● INSTRUCTIONS FOR THE TASK:
All pictures are to be dropped, and everything else in the data duplicated exactly.
── MATERIAL PROVIDED ──
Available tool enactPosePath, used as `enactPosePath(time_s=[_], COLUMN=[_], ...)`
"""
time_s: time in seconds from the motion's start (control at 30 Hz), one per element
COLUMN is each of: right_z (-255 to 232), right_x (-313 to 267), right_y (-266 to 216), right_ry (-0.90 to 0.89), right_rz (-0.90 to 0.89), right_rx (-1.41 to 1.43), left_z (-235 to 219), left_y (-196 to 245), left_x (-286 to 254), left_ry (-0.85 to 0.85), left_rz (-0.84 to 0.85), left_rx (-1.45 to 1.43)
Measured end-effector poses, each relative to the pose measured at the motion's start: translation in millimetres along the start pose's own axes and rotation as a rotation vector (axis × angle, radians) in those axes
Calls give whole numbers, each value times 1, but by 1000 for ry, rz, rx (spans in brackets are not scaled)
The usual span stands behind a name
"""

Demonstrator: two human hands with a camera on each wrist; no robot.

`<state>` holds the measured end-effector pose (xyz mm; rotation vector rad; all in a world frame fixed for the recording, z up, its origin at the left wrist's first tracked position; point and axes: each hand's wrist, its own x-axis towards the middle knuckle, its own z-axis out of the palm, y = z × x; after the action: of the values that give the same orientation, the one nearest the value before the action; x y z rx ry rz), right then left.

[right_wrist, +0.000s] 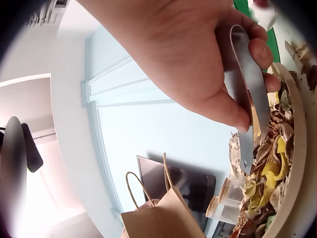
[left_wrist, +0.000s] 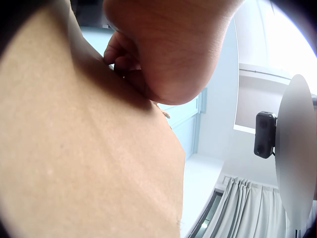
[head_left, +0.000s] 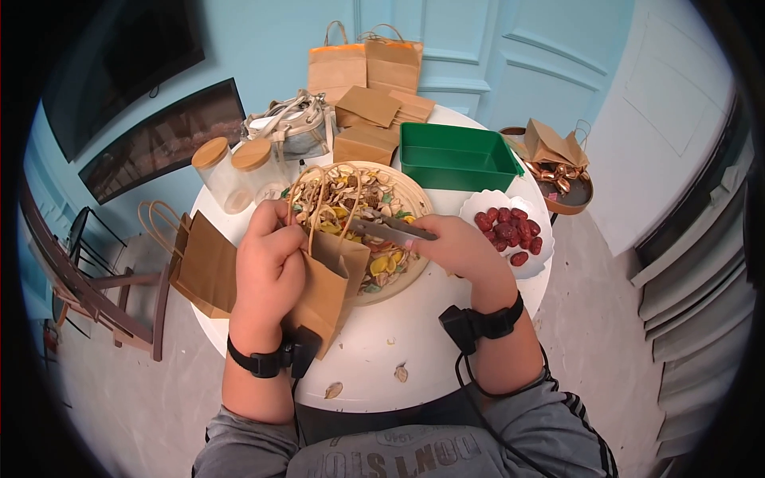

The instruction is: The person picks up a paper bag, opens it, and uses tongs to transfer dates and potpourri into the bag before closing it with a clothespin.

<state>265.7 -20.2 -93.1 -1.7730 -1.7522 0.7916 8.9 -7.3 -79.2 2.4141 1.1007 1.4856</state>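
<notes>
My left hand [head_left: 271, 253] grips the top edge of a brown paper bag [head_left: 323, 291] with twisted handles, at the near left of a round tray [head_left: 412, 277]. In the left wrist view the bag's side [left_wrist: 89, 148] fills much of the picture, and the curled fingers are partly hidden behind the palm. Metal tongs [head_left: 384, 231] are held in my right hand [head_left: 460, 245], their tips over the tray close to the bag's mouth. Dried petals, yellow pieces and pine cones [head_left: 351, 199] fill the tray. The bag's inside is hidden.
Dried red dates [head_left: 510, 231] lie in a white scalloped dish [head_left: 535, 267] at right. Behind stand a green bin [head_left: 458, 159], more paper bags [head_left: 337, 70] and a handbag [head_left: 299, 131]. Jars with wooden lids [head_left: 211, 151] and another paper bag [head_left: 205, 267] stand left.
</notes>
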Motion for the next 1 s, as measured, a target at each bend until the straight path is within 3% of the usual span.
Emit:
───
● WRITTEN SOLUTION:
Available tool enactPosePath, used as `enactPosePath(time_s=[_], COLUMN=[_], ...)`
"""
time_s: time in seconds from the motion's start (control at 30 Hz), one per element
COLUMN is each of: right_z (-255 to 232), right_x (-313 to 267), right_y (-266 to 216), right_ry (-0.90 to 0.89), right_rz (-0.90 to 0.89), right_rx (-1.41 to 1.43), left_z (-235 to 219), left_y (-196 to 245), left_x (-286 to 254), left_ry (-0.85 to 0.85), left_rz (-0.84 to 0.85), left_rx (-1.45 to 1.43)
Measured end-effector poses, each relative to the pose measured at the motion's start: translation in millimetres along the start pose's own axes and rotation as a rotation vector (axis × angle, radians) in those axes
Calls give whole numbers, each value times 1, but by 1000 for ry, rz, rx (spans in brackets are not scaled)
The usual span stands behind a name
"""

Demonstrator: two human hands with a camera on each wrist; no robot.

`<state>` holds the measured end-effector pose (xyz mm; rotation vector rad; all in a world frame fixed for the recording, z up, its origin at the left wrist's first tracked position; point and axes: each hand's wrist, its own x-axis towards the middle knuckle, its own z-axis out of the palm, y = z × x; after the action: of the values that give the same orientation, the one nearest the value before the action; x y z rx ry rz), right then left.

[right_wrist, +0.000s] 
[left_wrist, +0.000s] 
[head_left, +0.000s] 

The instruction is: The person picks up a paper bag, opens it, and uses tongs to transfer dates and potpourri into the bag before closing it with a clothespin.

<state>265.7 -20.2 -93.1 -1.7730 -1.7522 0.7916 8.9 -7.3 -79.2 2.4141 1.1007 1.4856</state>
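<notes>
My left hand [head_left: 271, 253] grips the top edge of a brown paper bag [head_left: 323, 291] with twisted handles, at the near left of a round tray [head_left: 412, 277]. In the left wrist view the bag's side [left_wrist: 89, 148] fills much of the picture, and the curled fingers are partly hidden behind the palm. Metal tongs [head_left: 384, 231] are held in my right hand [head_left: 460, 245], their tips over the tray close to the bag's mouth. Dried petals, yellow pieces and pine cones [head_left: 351, 199] fill the tray. The bag's inside is hidden.
Dried red dates [head_left: 510, 231] lie in a white scalloped dish [head_left: 535, 267] at right. Behind stand a green bin [head_left: 458, 159], more paper bags [head_left: 337, 70] and a handbag [head_left: 299, 131]. Jars with wooden lids [head_left: 211, 151] and another paper bag [head_left: 205, 267] stand left.
</notes>
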Motion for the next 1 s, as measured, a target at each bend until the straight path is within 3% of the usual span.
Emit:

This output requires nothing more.